Top of Provided records
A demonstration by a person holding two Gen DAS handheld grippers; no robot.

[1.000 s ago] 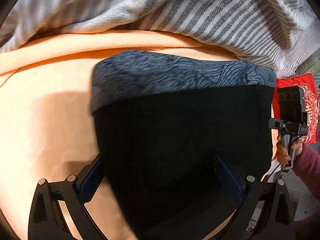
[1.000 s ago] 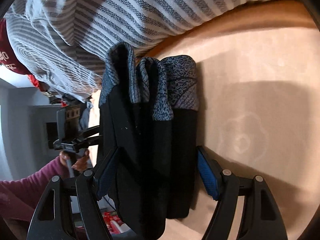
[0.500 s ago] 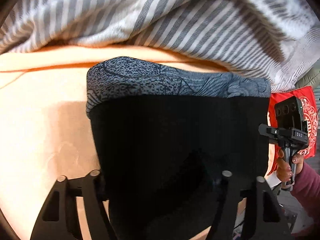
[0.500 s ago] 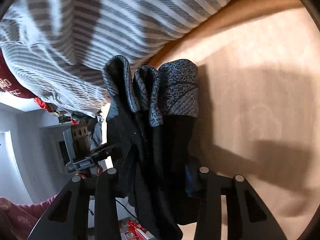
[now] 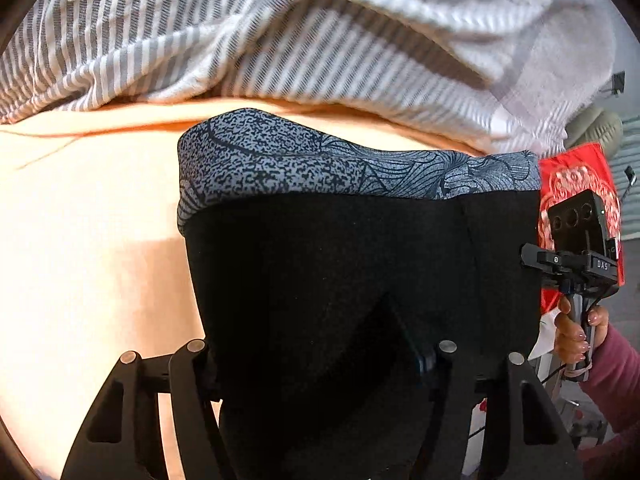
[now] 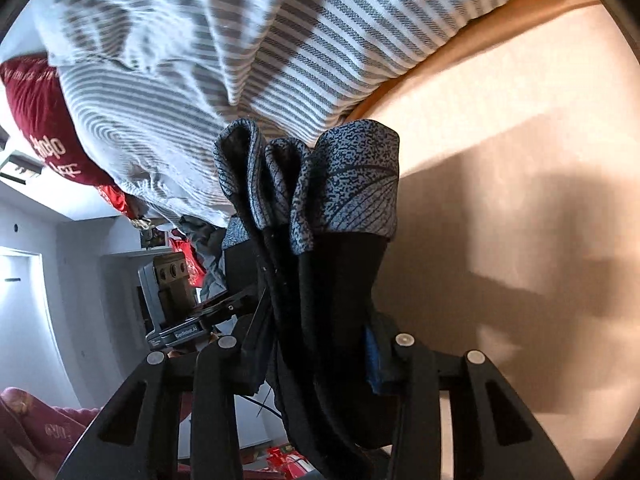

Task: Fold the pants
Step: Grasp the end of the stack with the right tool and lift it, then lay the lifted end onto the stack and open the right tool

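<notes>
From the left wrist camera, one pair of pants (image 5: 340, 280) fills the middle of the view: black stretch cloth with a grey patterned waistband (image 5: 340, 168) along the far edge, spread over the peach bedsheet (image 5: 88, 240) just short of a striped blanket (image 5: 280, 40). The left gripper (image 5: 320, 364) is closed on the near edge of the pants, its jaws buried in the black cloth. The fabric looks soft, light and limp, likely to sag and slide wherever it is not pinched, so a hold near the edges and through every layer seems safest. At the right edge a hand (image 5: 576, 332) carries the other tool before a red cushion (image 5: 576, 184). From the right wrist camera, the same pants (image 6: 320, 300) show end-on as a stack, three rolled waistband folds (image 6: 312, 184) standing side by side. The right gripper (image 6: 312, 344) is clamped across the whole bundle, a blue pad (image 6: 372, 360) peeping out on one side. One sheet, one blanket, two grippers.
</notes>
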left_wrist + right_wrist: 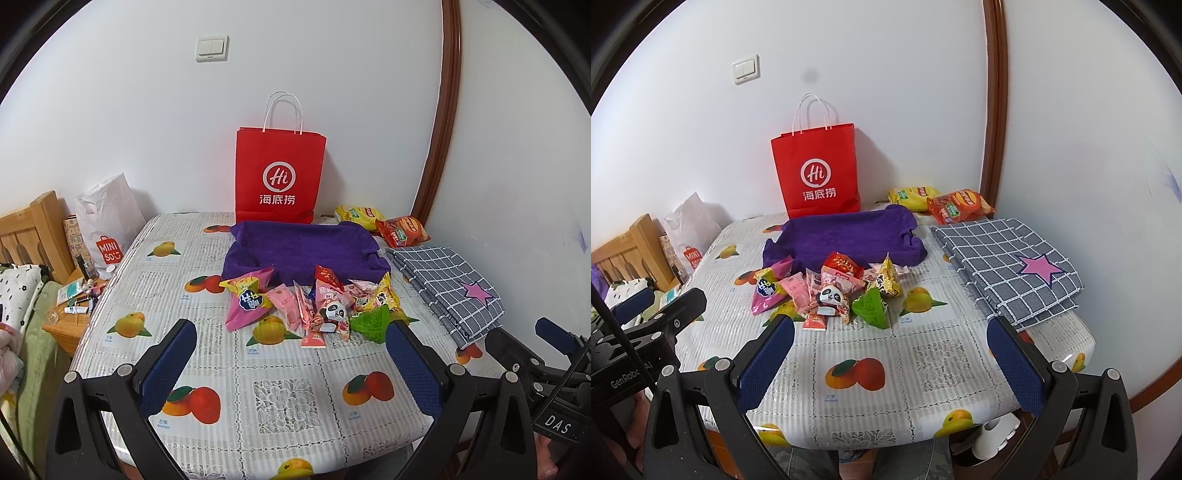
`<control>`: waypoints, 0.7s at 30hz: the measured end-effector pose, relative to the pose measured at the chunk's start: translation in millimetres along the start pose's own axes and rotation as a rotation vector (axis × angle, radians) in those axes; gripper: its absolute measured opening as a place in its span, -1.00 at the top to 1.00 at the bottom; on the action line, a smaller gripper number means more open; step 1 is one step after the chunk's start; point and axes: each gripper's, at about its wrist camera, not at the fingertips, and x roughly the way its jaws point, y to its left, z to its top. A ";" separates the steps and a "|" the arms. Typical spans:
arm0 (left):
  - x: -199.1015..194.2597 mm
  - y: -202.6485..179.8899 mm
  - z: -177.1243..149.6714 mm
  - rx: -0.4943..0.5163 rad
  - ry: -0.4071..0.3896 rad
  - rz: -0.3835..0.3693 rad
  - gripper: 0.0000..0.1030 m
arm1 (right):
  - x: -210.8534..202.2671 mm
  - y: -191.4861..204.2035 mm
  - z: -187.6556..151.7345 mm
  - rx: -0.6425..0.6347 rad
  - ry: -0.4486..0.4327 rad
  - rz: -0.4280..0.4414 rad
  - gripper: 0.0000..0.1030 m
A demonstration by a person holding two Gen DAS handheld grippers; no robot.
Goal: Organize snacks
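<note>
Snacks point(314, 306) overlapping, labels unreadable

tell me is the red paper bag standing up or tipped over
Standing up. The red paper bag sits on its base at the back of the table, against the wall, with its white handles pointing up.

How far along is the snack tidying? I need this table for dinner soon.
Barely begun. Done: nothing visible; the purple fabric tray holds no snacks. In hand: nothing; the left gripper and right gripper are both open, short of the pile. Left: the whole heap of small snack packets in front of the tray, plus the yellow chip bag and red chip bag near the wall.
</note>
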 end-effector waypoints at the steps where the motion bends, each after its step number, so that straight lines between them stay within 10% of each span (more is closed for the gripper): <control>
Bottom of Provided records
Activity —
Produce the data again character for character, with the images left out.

Finished task —
A demonstration by a person holding two Gen DAS handheld grippers; no robot.

[1.000 s ago] 
[1.000 s ago] 
[0.500 s ago] 
[0.500 s ago] 
[now] 
[now] 

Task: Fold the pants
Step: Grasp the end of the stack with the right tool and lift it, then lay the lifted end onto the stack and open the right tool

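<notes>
From the left wrist camera, one pair of pants (image 5: 340, 280) fills the middle of the view: black stretch cloth with a grey patterned waistband (image 5: 340, 168) along the far edge, spread over the peach bedsheet (image 5: 88, 240) just short of a striped blanket (image 5: 280, 40). The left gripper (image 5: 320, 364) is closed on the near edge of the pants, its jaws buried in the black cloth. The fabric looks soft, light and limp, likely to sag and slide wherever it is not pinched, so a hold near the edges and through every layer seems safest. At the right edge a hand (image 5: 576, 332) carries the other tool before a red cushion (image 5: 576, 184). From the right wrist camera, the same pants (image 6: 320, 300) show end-on as a stack, three rolled waistband folds (image 6: 312, 184) standing side by side. The right gripper (image 6: 312, 344) is clamped across the whole bundle, a blue pad (image 6: 372, 360) peeping out on one side. One sheet, one blanket, two grippers.
</notes>
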left_wrist + right_wrist: 
`<control>`: waypoints, 0.7s at 30hz: the measured end-effector pose, relative to the pose measured at the chunk's start: translation in millimetres along the start pose's own axes and rotation as a rotation vector (axis × angle, radians) in those axes; gripper: its absolute measured opening as a place in its span, -1.00 at the top to 1.00 at the bottom; on the action line, a smaller gripper number means more open; step 1 is one step after the chunk's start; point and axes: each gripper's, at about its wrist camera, not at the fingertips, and x roughly the way its jaws point, y to its left, z to its top. A ";" separates the steps and a "|" the arms. Typical spans:
arm0 (left):
  - x: -199.1015..194.2597 mm
  - y: -202.6485..179.8899 mm
  - z: -177.1243..149.6714 mm
  - rx: -0.4943..0.5163 rad
  - ry: -0.4071..0.3896 rad
  - rz: -0.3835..0.3693 rad
  - gripper: 0.0000..0.1030 m
arm1 (right):
  - x: -210.8534..202.2671 mm
  - y: -191.4861..204.2035 mm
  - z: -187.6556..151.7345 mm
  - rx: -0.6425..0.6347 rad
  - ry: -0.4486..0.4327 rad
  - rz: -0.4280..0.4414 rad
  - gripper: 0.0000..0.1030 m
A demonstration by a person holding two Gen DAS handheld grippers; no robot.
Goal: Organize snacks
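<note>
Snacks point(314, 306) overlapping, labels unreadable

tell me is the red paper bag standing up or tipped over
Standing up. The red paper bag sits on its base at the back of the table, against the wall, with its white handles pointing up.

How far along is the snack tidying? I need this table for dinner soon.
Barely begun. Done: nothing visible; the purple fabric tray holds no snacks. In hand: nothing; the left gripper and right gripper are both open, short of the pile. Left: the whole heap of small snack packets in front of the tray, plus the yellow chip bag and red chip bag near the wall.
</note>
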 end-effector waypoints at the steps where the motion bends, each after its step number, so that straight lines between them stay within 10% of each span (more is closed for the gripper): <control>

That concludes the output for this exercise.